One of the most notorious pieces of American tourism advertising ever produced, and one of its great accidental success stories.
In 1978, the Dade County Tourism Board hired Beber Silverstein, South Florida's charismatic, creative advertising shop, to reposition Miami to a national audience. "Miami had a problem at that time," recalled agency co-founder Elaine Silverstein. "We had a reputation as an area for retirees." The solution was a campaign that, as Silverstein put it, "embraced what was positive and perhaps forgotten about Miami, and a memorable line to tie it all together."
The tagline was Miami: See It Like a Native. The poster was model Gail Kelly, photographed by her husband Don Kelly, snorkeling gear in hand, back to the camera. The agency considered it innocuous. More than 20,000 were printed and about half put in circulation.

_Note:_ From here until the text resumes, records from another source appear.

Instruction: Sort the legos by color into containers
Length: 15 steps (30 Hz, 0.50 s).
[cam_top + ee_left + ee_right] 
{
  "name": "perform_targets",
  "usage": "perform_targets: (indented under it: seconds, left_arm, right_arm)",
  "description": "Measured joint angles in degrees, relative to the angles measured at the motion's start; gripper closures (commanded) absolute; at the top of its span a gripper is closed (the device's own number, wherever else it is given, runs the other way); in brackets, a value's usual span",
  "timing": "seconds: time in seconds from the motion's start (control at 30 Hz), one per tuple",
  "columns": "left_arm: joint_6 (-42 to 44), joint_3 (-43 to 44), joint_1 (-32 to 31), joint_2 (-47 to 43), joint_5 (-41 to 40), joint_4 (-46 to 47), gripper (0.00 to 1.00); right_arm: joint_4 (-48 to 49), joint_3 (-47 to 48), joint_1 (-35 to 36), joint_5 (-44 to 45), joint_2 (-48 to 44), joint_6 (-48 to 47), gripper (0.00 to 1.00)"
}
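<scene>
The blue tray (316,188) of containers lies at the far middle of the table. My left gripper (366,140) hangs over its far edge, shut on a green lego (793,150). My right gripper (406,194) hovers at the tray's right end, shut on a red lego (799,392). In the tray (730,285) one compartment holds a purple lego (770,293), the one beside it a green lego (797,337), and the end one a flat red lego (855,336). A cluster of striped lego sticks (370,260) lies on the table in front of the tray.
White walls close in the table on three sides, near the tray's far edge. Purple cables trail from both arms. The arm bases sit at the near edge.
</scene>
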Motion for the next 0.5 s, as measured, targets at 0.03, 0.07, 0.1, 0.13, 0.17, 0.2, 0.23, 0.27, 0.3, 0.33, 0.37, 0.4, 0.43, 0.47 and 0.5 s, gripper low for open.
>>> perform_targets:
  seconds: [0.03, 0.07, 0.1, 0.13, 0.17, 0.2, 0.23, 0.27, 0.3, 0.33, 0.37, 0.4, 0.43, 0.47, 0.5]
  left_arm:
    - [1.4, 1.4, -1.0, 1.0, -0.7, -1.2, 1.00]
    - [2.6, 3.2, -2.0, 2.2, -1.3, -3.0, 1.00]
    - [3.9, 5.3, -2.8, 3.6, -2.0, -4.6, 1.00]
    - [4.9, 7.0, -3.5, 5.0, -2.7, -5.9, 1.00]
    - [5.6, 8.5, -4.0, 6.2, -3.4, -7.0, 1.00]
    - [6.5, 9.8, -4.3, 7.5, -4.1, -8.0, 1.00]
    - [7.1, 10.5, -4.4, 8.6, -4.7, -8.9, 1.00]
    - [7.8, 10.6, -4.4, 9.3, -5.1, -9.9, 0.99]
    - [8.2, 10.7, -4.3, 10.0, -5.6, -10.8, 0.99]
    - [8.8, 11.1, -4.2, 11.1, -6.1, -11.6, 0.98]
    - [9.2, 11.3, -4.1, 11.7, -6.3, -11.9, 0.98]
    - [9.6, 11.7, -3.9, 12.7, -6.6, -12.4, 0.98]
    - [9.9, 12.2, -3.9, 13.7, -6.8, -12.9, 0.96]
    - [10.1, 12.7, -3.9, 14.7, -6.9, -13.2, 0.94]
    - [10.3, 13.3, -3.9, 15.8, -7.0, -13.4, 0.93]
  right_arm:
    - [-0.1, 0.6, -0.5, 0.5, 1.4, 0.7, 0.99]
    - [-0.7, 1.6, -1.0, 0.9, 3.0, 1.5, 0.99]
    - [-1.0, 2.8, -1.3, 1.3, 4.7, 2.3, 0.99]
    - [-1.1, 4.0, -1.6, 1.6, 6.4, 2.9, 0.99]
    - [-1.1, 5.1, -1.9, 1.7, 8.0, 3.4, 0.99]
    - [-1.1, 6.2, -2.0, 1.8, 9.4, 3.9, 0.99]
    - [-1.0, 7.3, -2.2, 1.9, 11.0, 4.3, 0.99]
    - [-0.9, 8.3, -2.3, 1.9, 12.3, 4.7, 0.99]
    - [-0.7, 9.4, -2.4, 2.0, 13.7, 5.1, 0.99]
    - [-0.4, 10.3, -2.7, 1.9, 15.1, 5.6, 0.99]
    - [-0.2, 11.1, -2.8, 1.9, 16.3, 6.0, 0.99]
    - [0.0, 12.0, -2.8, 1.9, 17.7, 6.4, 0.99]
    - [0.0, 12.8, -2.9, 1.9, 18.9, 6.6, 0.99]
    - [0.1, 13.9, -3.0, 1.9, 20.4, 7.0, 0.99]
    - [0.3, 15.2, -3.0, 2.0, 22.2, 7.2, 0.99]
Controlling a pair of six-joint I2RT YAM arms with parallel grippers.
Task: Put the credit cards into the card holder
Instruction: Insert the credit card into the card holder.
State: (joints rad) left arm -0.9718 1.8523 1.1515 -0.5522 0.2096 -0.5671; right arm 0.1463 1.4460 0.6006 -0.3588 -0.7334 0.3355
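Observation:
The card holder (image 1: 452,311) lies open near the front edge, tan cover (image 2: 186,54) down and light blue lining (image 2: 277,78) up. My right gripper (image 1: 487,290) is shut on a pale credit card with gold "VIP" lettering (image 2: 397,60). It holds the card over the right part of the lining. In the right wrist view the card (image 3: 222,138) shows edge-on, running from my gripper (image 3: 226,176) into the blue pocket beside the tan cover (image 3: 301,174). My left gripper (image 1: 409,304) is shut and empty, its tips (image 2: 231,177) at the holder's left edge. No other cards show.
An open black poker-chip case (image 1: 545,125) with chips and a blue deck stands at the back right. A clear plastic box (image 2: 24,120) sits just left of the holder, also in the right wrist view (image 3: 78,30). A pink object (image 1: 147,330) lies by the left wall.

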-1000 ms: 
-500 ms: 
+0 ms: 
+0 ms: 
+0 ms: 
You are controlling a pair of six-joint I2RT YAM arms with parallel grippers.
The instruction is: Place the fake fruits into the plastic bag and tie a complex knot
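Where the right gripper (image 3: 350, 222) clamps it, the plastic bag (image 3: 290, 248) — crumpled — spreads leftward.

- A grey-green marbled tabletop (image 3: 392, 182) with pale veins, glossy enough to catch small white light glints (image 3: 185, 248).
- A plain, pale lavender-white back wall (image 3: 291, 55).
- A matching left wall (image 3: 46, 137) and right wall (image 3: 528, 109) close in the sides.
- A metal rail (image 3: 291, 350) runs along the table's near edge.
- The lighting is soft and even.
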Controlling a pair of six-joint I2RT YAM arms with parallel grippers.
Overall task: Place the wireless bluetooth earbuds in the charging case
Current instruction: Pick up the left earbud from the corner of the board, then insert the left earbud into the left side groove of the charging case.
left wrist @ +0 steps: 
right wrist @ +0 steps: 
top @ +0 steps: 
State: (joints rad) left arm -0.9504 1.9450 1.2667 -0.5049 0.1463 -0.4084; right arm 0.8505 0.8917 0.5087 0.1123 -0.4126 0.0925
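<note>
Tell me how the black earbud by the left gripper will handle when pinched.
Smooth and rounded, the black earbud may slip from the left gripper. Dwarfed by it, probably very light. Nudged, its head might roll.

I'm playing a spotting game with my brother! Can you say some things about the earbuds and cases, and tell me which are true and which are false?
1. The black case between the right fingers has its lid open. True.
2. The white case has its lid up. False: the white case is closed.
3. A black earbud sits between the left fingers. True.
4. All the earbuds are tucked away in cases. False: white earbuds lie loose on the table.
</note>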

Then came the reckoning. Roxy Bolton, president of the local chapter of N.O.W., declared it sexist, took her complaint to commissioner Ruth Shack, and a hot political debate roiled through local government. The county commission, the very same body whose tourism board had commissioned the poster, ordered it shredded.
The irony runs deep. Approximately 10,000 of the posters had already been mailed to travel agents across the United States before the commission could act. The broader campaign was never cancelled. And the controversy that was meant to bury Beber Silverstein instead launched them nationally; new clients included the parent N.O.W. organization itself, the NEA, Humana, and the Helmsley Hotel chain.
Today the poster is a genuine collector's piece and a certified piece of Miami history. It hangs in Miami's own Historical Museum fittingly, directly across the street from the county commission offices that ordered it destroyed.